The Association of Summer Olympic International Federations (ASOIF) has suspended links with SportAccord following the organization’s scathing criticism of the International Olympic Committee (IOC).
SportAccord president Marius Vizer said on Monday that the IOC was not transparent enough and blocked attempts for other multi-sports events.
International judo federation president Vizer, whose SportAccord group represents close to 100 Olympic and non-Olympic federations and organizers of multi-sports games, said IOC president Thomas Bach interfered with the autonomy of sporting bodies.
“The council met today in Sochi [in Russia] and reviewed the statements and report of the SportAccord leadership to its annual general assembly yesterday and considers the position taken not compatible with the role and mission of ASOIF as a major stakeholder of the Olympic movement,” ASOIF said on Tuesday. “ASOIF council unanimously decided to suspend ASOIF’s association with SportAccord with immediate effect pending a full review.”
Vizer’s comments triggered instant reaction, with the world athletics federation (IAAF) immediately withdrawing its SportAccord membership, while the International Paralympic Committee followed suit on Tuesday.

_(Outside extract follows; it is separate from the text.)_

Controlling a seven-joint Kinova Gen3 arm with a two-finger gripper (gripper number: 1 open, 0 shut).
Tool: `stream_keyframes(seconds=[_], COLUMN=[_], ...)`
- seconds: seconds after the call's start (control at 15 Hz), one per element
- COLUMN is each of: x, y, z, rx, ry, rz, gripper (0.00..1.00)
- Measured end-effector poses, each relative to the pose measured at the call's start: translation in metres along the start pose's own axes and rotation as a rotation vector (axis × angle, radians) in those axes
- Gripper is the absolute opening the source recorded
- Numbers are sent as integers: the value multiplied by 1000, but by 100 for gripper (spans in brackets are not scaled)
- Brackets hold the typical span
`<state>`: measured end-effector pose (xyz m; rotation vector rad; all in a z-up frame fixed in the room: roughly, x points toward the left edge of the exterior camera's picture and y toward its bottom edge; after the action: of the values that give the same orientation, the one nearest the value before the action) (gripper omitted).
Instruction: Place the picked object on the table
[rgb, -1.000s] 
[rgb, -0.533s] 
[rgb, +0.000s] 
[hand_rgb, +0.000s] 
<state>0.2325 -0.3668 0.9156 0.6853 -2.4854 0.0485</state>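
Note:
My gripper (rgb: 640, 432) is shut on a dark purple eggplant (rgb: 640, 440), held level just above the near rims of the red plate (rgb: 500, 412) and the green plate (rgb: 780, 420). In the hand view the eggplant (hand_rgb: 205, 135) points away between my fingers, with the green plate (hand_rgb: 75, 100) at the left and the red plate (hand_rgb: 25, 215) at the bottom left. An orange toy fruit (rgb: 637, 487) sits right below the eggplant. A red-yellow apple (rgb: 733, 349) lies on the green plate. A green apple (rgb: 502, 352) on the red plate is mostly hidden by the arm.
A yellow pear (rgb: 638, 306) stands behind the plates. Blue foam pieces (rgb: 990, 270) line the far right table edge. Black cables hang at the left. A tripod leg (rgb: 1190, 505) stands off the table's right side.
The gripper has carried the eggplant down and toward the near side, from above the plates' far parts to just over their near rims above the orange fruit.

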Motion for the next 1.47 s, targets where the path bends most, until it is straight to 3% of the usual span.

Fifteen federations also opposed the remarks.
“I always tried to develop a constructive collaboration with the IOC and with president Bach,” Vizer said at the opening of SportAccord’s convention in Sochi. “Unfortunately it never became reality.”
“Mr President, stop blocking the SportAccord strategy in its mission to identify and organize conventions and multi-sport games,” he said. “Do not try to create a theory around which sports are and are not eligible for multi-sport games.”

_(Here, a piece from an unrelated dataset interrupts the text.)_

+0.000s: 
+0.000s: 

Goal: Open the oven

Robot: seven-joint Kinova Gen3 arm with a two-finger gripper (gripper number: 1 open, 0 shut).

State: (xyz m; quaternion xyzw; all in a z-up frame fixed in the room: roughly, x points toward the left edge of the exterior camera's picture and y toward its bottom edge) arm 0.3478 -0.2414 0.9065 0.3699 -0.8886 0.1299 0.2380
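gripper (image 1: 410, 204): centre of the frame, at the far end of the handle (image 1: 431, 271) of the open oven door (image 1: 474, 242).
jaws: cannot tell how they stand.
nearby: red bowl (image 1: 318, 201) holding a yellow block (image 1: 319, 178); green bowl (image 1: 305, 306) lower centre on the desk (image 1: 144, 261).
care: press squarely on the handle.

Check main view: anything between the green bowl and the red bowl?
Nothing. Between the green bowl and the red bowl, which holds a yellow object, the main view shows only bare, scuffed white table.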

“The IOC system is expired, outdated, wrong, unfair and not at all transparent,” he added.
The IOC has had an uneasy relationship with Vizer, who took over SportAccord in 2013 and unsuccessfully attempted to set up his own international multi-sports event, the United World Games.
Vizer also rejected the IOC’s Agenda 2020, Bach’s brainchild, and a series of reforms to make the Olympic Games more attractive and relevant to fans, bid cities and sponsors.
“My impression is your opinion you have exclusively for you,” Bach said after Vizer’s speech, before getting the backing of more than a dozen federations, including soccer, swimming, athletics, sailing, hockey, badminton, shooting and triathlon among others.